But Amok met her without blinking, and his voice cut clearly through the flame of the Staff. “No, High Lord. I am impervious to compulsion. You cannot touch me.”

“By the Seven!” she shouted. “I will not be denied!” She raged as if she were using fury to hold back a scream. “Melenkurion abatha! Tell me the name!”

“No,” Amok repeated.

Savagely, she tore the Staff out of his hands. Its flame gathered, mounted, then sprang loudly into the sky like a bolt of thunder.

He gave a shrug, and disappeared.

For a long, shocked moment, the High Lord stood frozen, staring at Amok’s absence. Then a shudder ran through her, and she turned toward Covenant as if she had the weight of a mountain on her shoulders. Her face looked like a wilderland. She took two tottering steps, and stopped to brace herself on the Staff. Her gaze was blank; all her force was focused inward, against herself.

“Failed,” she gasped. “Doomed.” Anguish twisted her mouth. “I have doomed the Land”

Covenant could not stand the sight. Forgetting all his issueless thoughts, he hurried to say, “There’s got to be something else we can do.”

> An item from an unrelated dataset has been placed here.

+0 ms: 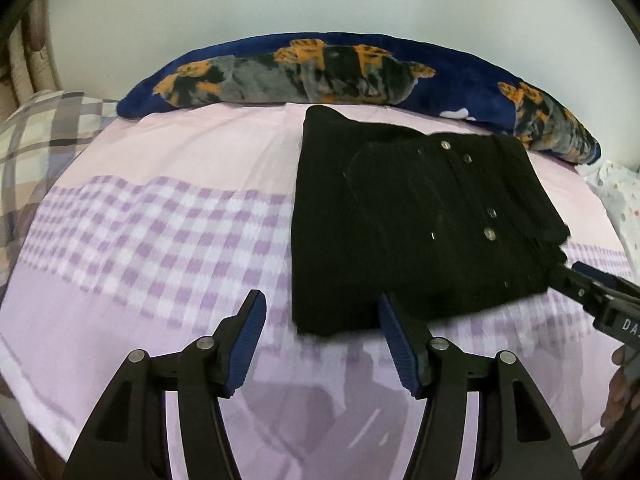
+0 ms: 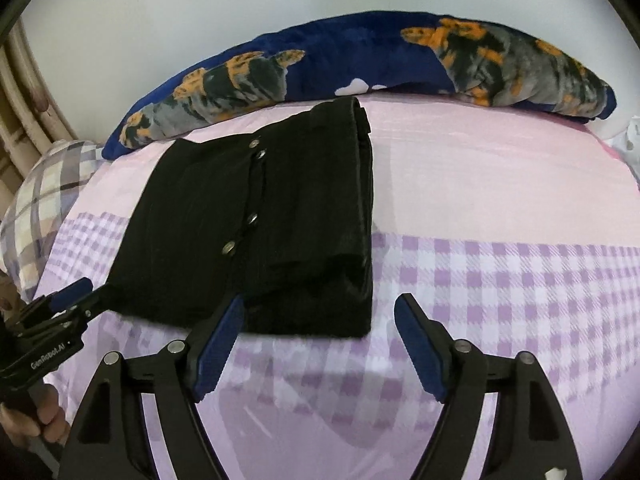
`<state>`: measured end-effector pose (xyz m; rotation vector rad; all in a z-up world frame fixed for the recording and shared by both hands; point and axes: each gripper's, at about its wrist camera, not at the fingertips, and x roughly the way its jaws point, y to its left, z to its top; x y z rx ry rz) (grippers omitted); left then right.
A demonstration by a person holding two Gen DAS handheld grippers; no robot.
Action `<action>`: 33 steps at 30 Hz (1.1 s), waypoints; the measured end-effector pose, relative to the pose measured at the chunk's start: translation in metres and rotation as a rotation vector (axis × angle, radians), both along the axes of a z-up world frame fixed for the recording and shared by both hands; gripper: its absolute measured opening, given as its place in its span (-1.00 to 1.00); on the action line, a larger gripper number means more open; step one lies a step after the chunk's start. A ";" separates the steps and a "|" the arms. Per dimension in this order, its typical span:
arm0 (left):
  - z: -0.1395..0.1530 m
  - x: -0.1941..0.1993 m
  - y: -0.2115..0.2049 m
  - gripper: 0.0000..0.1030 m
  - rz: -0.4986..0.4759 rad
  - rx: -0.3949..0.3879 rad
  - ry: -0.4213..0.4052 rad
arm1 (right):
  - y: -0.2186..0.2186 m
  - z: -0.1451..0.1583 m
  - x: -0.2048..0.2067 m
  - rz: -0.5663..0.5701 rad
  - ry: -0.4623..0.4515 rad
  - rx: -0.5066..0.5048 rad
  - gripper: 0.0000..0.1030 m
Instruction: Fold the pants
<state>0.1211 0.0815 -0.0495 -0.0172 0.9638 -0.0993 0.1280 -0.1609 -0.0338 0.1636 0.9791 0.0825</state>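
Note:
Black pants lie folded into a compact stack on the pink and purple checked bedsheet, with metal buttons showing on the top layer. They also show in the right wrist view. My left gripper is open and empty, just in front of the stack's near edge. My right gripper is open and empty, at the stack's near right corner. The right gripper also shows in the left wrist view, next to the stack's right edge. The left gripper shows in the right wrist view, at the stack's left corner.
A dark blue plush blanket with an orange and grey print lies rolled along the far edge of the bed, against a white wall. A plaid pillow lies at the left. A dotted white cloth lies at the far right.

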 end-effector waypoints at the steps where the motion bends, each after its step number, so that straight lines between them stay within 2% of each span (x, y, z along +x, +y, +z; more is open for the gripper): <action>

She replied with an appalling softness. Tenderly, almost caressingly, she said,

“Do you .believe in the white gold? Can you use it to meet Amok’s condition?” Her voice had a sound of madness. But the next instant, her passion flared outward. With all her strength, she pounded the Staff against Rivenrock, and cried, “Then do so!”

The power she unleashed caused a wide section of the plateau to lurch like a stricken raft. The rock bucked and plunged; seamless waves of force rolled through it from the Staff.

The heaving knocked Covenant off his feet. He stumbled, fell toward the cleft.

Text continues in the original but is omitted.